*** Opening The data ***
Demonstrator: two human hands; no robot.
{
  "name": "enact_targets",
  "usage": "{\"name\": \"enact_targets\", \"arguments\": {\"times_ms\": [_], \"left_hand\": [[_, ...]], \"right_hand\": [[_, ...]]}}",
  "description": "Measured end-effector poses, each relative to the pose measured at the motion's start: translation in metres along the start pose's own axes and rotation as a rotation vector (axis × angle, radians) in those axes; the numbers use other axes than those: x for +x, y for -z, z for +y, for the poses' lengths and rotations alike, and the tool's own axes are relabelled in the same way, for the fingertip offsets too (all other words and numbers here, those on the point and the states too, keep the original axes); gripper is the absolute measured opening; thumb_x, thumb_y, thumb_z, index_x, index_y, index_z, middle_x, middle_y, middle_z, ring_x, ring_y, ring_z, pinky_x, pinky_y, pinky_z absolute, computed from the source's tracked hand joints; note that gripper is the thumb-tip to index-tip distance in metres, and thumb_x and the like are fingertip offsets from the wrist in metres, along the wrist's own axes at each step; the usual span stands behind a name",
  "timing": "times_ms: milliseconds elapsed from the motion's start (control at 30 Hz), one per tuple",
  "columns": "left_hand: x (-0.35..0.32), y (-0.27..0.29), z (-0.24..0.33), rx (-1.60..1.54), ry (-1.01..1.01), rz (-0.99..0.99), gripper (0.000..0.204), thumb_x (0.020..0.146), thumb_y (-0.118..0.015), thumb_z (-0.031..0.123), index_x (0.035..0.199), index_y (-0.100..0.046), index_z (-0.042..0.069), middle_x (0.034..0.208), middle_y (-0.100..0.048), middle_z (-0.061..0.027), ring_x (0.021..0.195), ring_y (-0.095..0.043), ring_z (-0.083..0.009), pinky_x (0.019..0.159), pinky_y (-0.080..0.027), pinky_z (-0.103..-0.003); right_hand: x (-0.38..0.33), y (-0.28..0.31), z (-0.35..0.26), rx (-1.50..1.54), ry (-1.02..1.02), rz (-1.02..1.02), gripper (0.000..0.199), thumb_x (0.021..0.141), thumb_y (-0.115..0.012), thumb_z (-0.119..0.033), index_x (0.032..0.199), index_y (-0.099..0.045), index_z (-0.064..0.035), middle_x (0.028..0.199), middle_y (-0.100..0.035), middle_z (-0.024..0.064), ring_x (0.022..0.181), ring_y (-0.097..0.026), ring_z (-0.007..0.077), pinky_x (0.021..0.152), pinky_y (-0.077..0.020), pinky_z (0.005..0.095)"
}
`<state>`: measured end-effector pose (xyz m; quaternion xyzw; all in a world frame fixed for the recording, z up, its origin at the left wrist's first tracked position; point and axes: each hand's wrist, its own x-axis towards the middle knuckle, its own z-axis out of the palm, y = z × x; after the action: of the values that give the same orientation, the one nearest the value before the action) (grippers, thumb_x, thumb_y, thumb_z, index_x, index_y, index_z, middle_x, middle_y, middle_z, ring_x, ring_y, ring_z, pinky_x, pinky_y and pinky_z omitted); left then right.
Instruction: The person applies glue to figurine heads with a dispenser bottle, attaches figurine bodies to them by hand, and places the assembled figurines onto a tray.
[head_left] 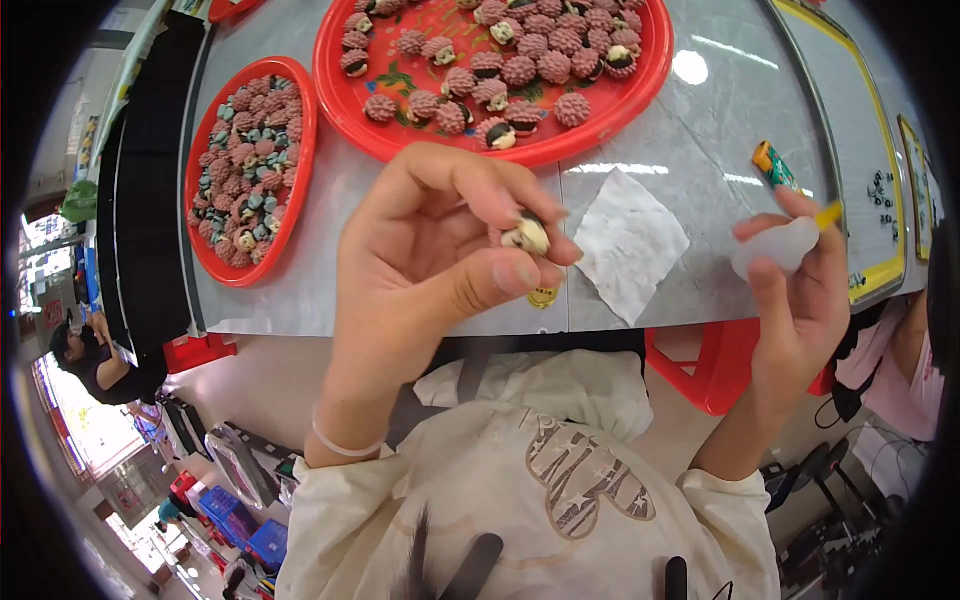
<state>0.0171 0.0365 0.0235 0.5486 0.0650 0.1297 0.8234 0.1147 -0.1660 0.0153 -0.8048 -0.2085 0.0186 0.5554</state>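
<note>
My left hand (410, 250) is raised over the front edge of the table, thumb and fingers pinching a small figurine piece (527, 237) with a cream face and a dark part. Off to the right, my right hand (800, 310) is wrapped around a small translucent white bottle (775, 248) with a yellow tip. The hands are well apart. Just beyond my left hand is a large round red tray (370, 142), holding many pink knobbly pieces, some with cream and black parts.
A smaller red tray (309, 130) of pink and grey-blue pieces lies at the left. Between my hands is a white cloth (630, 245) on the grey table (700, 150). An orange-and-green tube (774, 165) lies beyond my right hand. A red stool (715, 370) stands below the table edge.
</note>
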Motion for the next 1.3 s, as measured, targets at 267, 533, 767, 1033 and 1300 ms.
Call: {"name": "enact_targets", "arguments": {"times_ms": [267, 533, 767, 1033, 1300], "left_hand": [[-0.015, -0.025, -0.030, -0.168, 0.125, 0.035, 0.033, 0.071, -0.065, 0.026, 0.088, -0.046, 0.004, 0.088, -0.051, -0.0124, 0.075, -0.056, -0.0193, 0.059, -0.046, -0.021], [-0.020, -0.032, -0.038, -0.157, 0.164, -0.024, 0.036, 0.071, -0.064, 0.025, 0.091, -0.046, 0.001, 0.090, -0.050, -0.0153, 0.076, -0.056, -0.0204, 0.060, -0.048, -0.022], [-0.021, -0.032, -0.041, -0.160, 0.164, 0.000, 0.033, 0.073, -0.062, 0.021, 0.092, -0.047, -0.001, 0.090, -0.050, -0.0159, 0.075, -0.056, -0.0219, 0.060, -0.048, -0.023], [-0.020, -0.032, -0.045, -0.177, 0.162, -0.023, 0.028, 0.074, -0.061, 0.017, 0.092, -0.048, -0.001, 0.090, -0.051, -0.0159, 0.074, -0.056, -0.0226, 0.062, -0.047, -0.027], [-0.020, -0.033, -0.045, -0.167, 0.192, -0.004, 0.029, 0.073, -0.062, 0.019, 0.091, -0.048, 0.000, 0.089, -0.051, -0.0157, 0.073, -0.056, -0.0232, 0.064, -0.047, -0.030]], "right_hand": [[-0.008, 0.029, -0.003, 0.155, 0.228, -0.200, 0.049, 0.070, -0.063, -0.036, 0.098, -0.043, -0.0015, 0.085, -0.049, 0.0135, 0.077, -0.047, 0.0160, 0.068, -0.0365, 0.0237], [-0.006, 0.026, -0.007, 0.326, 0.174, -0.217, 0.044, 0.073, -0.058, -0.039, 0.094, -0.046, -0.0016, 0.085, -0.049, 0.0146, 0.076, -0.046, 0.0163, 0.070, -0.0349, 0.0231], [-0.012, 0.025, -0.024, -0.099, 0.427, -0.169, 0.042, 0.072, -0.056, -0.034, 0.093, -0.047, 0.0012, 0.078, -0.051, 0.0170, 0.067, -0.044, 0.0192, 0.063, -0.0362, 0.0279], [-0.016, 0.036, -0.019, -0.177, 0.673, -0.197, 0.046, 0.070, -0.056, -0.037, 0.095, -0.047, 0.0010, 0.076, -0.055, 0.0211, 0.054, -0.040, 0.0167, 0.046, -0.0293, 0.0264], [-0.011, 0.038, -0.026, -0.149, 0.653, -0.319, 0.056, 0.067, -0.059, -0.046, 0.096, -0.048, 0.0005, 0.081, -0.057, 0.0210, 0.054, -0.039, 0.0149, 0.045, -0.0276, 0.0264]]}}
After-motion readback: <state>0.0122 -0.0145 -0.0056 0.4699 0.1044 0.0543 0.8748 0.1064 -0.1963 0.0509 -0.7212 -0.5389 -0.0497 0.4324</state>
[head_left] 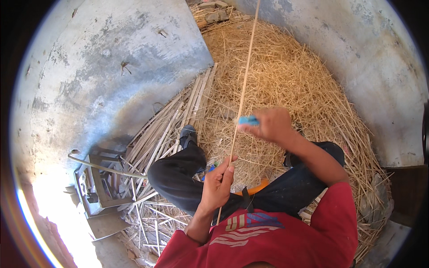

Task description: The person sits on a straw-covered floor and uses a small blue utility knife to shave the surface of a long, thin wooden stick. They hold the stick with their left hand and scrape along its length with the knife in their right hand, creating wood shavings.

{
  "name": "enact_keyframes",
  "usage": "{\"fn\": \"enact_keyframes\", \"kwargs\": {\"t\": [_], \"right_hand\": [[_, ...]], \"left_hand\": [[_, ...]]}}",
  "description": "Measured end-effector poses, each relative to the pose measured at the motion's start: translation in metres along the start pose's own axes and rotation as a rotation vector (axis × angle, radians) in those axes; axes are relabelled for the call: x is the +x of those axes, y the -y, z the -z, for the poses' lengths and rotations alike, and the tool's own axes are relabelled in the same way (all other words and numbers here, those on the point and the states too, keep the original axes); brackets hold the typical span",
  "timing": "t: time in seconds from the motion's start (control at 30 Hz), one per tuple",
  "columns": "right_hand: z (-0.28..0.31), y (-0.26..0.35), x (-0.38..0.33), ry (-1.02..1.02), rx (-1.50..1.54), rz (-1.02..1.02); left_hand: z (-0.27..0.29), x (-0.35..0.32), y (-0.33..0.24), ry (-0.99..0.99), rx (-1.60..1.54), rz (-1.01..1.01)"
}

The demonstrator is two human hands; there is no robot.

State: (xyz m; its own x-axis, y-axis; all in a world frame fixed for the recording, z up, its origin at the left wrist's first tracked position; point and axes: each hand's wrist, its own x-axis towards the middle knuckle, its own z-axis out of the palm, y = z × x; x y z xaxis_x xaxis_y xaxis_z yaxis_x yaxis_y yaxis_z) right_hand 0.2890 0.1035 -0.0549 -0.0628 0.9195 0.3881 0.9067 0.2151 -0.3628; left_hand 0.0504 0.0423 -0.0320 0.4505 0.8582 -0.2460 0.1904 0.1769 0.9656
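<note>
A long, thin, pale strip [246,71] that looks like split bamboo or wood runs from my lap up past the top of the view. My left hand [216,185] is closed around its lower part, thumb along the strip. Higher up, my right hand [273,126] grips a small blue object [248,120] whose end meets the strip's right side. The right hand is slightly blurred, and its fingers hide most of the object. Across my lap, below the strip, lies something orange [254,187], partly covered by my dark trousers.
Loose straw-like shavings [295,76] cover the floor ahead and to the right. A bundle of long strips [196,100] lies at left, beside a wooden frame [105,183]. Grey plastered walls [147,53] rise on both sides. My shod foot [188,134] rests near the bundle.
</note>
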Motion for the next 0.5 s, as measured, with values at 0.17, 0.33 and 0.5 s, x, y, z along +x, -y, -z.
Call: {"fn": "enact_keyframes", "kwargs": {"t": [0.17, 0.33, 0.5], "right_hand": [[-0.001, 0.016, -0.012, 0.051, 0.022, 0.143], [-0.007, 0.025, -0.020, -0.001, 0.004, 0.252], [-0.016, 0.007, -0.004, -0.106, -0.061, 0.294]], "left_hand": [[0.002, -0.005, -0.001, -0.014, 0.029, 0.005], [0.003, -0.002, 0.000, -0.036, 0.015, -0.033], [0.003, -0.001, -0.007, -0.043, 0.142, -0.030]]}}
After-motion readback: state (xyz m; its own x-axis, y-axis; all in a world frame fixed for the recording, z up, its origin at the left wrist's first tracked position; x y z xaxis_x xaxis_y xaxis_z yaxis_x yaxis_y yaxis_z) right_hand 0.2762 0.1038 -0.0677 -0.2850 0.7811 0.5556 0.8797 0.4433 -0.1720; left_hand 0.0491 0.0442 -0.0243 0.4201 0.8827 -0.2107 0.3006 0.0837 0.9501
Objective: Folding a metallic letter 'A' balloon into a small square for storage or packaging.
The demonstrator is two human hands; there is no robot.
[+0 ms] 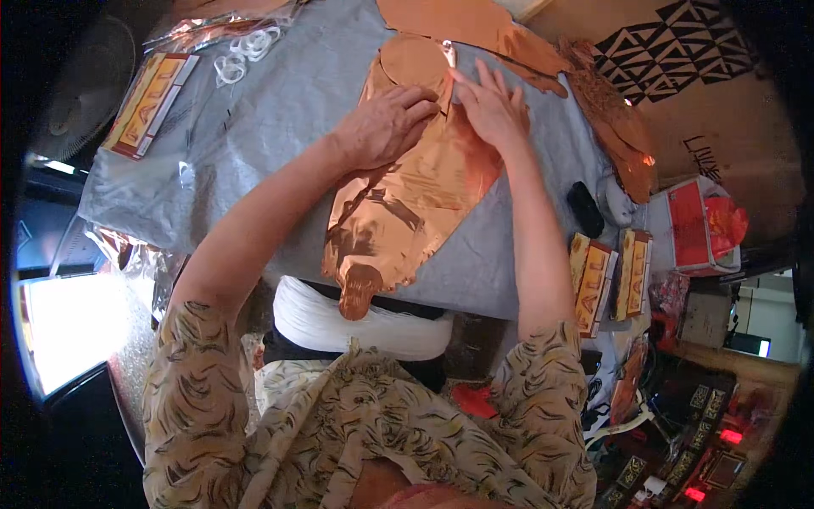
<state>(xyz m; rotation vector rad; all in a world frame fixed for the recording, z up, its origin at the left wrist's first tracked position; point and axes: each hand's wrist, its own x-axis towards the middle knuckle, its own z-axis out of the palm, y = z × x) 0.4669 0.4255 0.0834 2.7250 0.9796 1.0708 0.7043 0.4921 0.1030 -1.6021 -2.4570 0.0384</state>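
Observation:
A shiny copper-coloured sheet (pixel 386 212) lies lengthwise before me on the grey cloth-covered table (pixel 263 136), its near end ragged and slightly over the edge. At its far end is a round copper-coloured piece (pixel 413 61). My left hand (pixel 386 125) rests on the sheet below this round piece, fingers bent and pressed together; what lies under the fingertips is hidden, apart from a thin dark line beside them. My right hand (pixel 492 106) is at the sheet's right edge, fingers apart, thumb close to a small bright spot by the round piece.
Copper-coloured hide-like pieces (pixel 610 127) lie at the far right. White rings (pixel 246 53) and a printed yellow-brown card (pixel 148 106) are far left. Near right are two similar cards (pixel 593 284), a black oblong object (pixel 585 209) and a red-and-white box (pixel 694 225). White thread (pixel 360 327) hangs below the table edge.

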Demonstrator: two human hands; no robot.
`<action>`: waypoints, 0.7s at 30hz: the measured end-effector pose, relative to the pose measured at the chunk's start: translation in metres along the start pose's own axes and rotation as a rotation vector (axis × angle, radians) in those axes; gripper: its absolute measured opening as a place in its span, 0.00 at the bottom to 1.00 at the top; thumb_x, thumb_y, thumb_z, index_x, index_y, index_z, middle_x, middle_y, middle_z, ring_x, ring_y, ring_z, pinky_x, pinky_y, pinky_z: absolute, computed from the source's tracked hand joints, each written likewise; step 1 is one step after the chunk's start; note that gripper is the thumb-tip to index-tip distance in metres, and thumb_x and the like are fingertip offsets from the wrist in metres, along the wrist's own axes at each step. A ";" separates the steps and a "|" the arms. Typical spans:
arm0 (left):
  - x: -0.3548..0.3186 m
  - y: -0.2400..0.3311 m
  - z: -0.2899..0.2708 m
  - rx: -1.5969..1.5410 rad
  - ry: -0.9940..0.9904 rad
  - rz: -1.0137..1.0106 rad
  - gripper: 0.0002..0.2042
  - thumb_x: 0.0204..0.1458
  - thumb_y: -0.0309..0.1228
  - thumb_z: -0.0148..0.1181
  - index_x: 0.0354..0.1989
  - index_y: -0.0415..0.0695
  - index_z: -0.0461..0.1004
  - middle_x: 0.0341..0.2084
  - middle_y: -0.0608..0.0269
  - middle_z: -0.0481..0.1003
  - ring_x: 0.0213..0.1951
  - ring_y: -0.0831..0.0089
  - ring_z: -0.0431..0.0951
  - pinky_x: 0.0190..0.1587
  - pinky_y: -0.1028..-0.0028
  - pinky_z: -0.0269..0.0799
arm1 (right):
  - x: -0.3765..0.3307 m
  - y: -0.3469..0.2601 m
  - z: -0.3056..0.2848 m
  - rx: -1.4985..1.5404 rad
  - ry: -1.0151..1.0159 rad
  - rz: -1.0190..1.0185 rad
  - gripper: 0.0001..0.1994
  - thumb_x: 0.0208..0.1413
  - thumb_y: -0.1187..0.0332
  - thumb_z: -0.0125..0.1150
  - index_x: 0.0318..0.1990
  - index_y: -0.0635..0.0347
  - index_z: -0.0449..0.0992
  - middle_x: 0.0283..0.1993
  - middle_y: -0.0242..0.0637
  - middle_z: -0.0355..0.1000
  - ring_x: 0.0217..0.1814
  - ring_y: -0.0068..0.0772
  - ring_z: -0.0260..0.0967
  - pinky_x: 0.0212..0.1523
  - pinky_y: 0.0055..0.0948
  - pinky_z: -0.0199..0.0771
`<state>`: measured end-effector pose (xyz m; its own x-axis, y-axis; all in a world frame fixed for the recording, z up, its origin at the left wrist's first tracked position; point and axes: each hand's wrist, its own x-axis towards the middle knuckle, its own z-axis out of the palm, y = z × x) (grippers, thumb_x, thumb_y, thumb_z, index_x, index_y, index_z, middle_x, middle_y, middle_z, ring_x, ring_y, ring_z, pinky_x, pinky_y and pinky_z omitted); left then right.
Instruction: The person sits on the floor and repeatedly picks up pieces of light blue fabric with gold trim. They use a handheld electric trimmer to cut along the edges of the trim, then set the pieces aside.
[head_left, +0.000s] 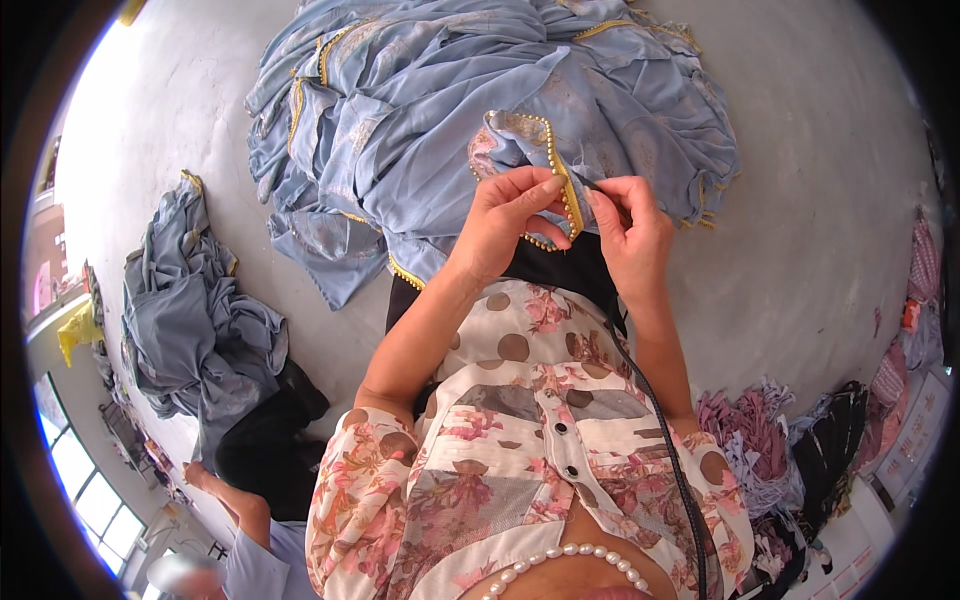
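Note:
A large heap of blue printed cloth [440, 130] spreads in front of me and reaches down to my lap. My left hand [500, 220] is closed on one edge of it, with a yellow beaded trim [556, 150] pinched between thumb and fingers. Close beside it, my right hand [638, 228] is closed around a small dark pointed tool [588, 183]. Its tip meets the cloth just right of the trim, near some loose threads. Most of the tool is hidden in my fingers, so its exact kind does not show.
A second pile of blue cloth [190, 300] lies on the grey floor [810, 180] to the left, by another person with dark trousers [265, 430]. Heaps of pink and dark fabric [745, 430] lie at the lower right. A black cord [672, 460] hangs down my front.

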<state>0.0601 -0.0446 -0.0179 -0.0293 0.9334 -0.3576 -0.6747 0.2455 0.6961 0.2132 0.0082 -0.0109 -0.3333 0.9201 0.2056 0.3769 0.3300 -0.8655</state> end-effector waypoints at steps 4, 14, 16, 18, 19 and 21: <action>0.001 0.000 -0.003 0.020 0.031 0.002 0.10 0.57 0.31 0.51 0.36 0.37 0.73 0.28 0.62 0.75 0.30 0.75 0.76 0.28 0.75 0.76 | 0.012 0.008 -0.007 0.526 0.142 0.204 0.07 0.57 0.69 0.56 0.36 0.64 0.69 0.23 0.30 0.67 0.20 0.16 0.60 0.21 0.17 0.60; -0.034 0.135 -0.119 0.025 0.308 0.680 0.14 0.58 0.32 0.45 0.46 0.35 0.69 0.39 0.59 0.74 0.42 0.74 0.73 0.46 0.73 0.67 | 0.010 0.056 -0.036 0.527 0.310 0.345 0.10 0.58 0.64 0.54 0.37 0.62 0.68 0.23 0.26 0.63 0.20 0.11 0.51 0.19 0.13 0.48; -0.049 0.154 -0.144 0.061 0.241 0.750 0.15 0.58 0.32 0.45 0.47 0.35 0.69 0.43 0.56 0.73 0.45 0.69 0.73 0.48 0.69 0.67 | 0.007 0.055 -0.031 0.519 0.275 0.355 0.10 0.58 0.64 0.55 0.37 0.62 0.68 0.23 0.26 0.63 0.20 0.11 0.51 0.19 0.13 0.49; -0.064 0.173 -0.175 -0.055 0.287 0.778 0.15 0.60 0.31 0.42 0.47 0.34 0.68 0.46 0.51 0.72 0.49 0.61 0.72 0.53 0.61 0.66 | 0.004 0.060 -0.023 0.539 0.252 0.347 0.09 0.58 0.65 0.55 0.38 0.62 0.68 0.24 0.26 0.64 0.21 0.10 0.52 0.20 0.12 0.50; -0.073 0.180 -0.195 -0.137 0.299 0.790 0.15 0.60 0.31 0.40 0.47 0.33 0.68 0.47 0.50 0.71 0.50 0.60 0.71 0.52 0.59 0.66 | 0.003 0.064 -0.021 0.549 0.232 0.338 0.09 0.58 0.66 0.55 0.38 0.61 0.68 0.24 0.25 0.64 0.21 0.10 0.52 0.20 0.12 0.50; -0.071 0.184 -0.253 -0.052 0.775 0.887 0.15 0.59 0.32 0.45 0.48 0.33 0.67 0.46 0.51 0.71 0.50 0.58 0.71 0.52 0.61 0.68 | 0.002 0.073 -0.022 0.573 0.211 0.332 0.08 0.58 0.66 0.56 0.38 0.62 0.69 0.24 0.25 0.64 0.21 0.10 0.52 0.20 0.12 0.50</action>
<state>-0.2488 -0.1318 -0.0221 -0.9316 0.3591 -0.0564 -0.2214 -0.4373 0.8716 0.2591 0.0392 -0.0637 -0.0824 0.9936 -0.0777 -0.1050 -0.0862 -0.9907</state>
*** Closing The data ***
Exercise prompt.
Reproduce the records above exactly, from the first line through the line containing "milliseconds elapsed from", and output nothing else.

Reply to the task.
Demonstrator: two human hands; no robot.
{
  "name": "enact_targets",
  "usage": "{\"name\": \"enact_targets\", \"arguments\": {\"times_ms\": [_], \"left_hand\": [[_, ...]], \"right_hand\": [[_, ...]]}}",
  "description": "Measured end-effector poses, each relative to the pose measured at the motion's start: translation in metres along the start pose's own axes and rotation as a rotation vector (axis × angle, radians) in those axes; the numbers use other axes than those: x for +x, y for -z, z for +y, for the poses' lengths and rotations alike, and the tool's own axes are relabelled in the same way, for the fingertip offsets too (all other words and numbers here, those on the point and the states too, keep the original axes); gripper is the absolute measured opening; thumb_x, thumb_y, thumb_z, index_x, index_y, index_z, middle_x, middle_y, middle_z, ring_x, ring_y, ring_z, pinky_x, pinky_y, pinky_z absolute, computed from the source's tracked hand joints; note that gripper is the thumb-tip to index-tip distance in metres, and thumb_x and the like are fingertip offsets from the wrist in metres, along the wrist's own axes at each step; the usual span stands behind a name",
  "timing": "times_ms: milliseconds elapsed from the motion's start (control at 30 Hz), one per tuple",

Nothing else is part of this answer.